Le commerce unifié est l'avenir du commerce de détail
Non seulement le commerce unifié élimine les frictions entre les canaux et potentiellement les modèles commerciaux au sein d'une organisation, mais il est aussi un moyen de réduire les coûts et d'améliorer la qualité de vie. la seule véritable voie vers certains des idéaux que les entreprises poursuivent depuis des annéesLes objectifs de l'entreprise sont les suivants : une promesse de marque cohérente à travers tous les points de contact, une expérience client transparente, une personnalisation à grande échelle, une vision unique du client, des stratégies de vente et de marketing efficaces et des rapports financiers clairs, axés sur le client et exploitables.

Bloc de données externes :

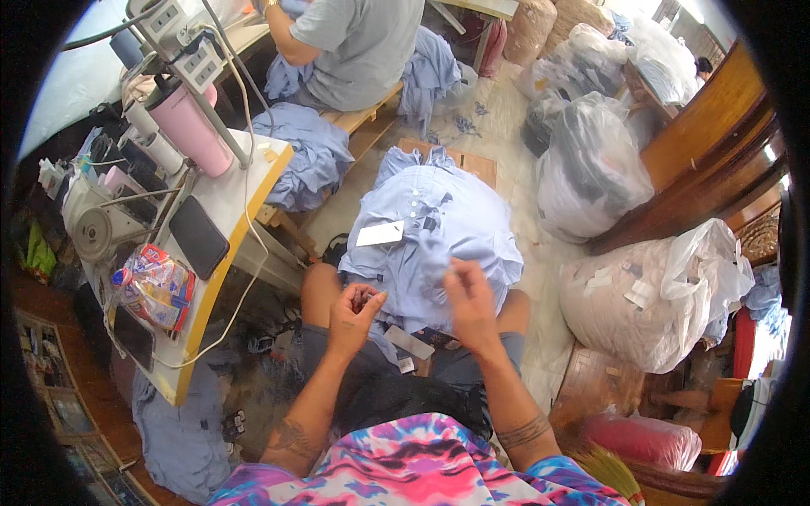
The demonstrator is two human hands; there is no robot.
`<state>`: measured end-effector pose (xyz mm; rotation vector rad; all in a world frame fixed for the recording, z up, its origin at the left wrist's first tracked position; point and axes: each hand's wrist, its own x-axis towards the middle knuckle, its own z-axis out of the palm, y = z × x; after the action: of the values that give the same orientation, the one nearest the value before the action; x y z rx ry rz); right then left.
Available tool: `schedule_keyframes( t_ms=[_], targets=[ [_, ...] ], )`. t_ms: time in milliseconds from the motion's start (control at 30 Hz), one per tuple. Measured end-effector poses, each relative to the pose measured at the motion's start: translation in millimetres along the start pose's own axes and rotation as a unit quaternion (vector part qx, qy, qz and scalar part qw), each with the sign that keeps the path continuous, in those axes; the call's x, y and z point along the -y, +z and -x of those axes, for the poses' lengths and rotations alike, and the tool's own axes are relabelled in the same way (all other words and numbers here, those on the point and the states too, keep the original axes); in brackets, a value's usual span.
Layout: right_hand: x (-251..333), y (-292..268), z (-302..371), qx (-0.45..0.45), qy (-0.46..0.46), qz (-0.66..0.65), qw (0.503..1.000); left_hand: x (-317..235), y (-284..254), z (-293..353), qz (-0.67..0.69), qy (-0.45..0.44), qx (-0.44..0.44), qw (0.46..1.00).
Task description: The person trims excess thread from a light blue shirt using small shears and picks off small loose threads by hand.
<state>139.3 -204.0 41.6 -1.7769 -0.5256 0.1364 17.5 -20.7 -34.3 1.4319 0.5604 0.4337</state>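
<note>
A pile of light blue button-front shirts point(472, 211) lies between my knees, with a white card point(380, 234) on top. At the pile's near left edge, my left hand point(354, 319) is closed, thumb and fingers pressed together; what they pinch is too small to make out. Over the near right part of the pile, my right hand point(472, 308) is closed in a pinch, its fingertips slightly blurred. A smeared patch of blue cloth shows beside them, and I cannot tell whether they hold it. Near my lap lie a pale tag point(409, 342) and a dark tag point(440, 339).
On my left, a yellow-edged table point(268, 173) carries a pink tumbler point(190, 126), a black phone point(199, 237) and a snack packet point(156, 287). A person in grey point(363, 51) sits ahead on a wooden bench. Bulging plastic bags point(654, 295) line the right side.
</note>
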Motion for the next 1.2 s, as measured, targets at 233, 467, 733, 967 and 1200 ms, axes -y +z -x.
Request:
schedule_keyframes(
  t_ms=[233, 467, 733, 967, 1200],
  targets=[
    [6, -63, -43, -0.124, 0.132, -0.232, 0.956, -22, 20, -13, -0.002, 0.033, 0.008, 0.999],
    [-61, -40, 11, -0.217, 0.046, 0.25, 0.942, -2, 29, -2, -0.069, 0.003, 0.038, 0.997],
    [-74, 3, 19, -0.046, -0.028, 0.206, 0.977, -22, 46, -20, -0.078, 0.031, 0.036, 0.996],
    [-37, -18, 43, -0.04, -0.062, 0.088, 0.993, -39, 67, -74, -0.269, 0.205, 0.047, 0.94],
    [-35, -59, 92, -0.063, -0.022, 0.063, 0.996, -47, 57, -150, -0.343, 0.22, 0.073, 0.91]
  ],
)
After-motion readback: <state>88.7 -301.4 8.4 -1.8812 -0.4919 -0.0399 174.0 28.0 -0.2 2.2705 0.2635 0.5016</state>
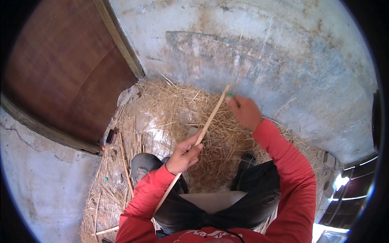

Le commerce unifié n'est pas une utopie: il s'agit d'une Projet parrainé par le PDG qui nécessite la participation de tous les acteurs clés de l'organisation (finances, ventes, opérations, marketing, Data, numérique et informatique). Il s'agit d'une changement d'état d'esprit et de modèle d'entreprise alimenté par data, et certainement le meilleur outil de gestion du changement dont une organisation de vente au détail puisse rêver.
Par souci de simplicité (c'est-à-dire en ne passant qu'une seule fois à la caisse) et pour m'assurer que mes cadeaux seraient livrés à temps à ma mère, j'ai fini par commander sur Amazon. Encore une fois. Pour la 49e fois au cours des 6 derniers mois.
Commerçants, aidez-nous à vous aider. Engagez-vous dans la transformation de votre commerce unifié et la croissance vous rejoindront à la fin du voyage.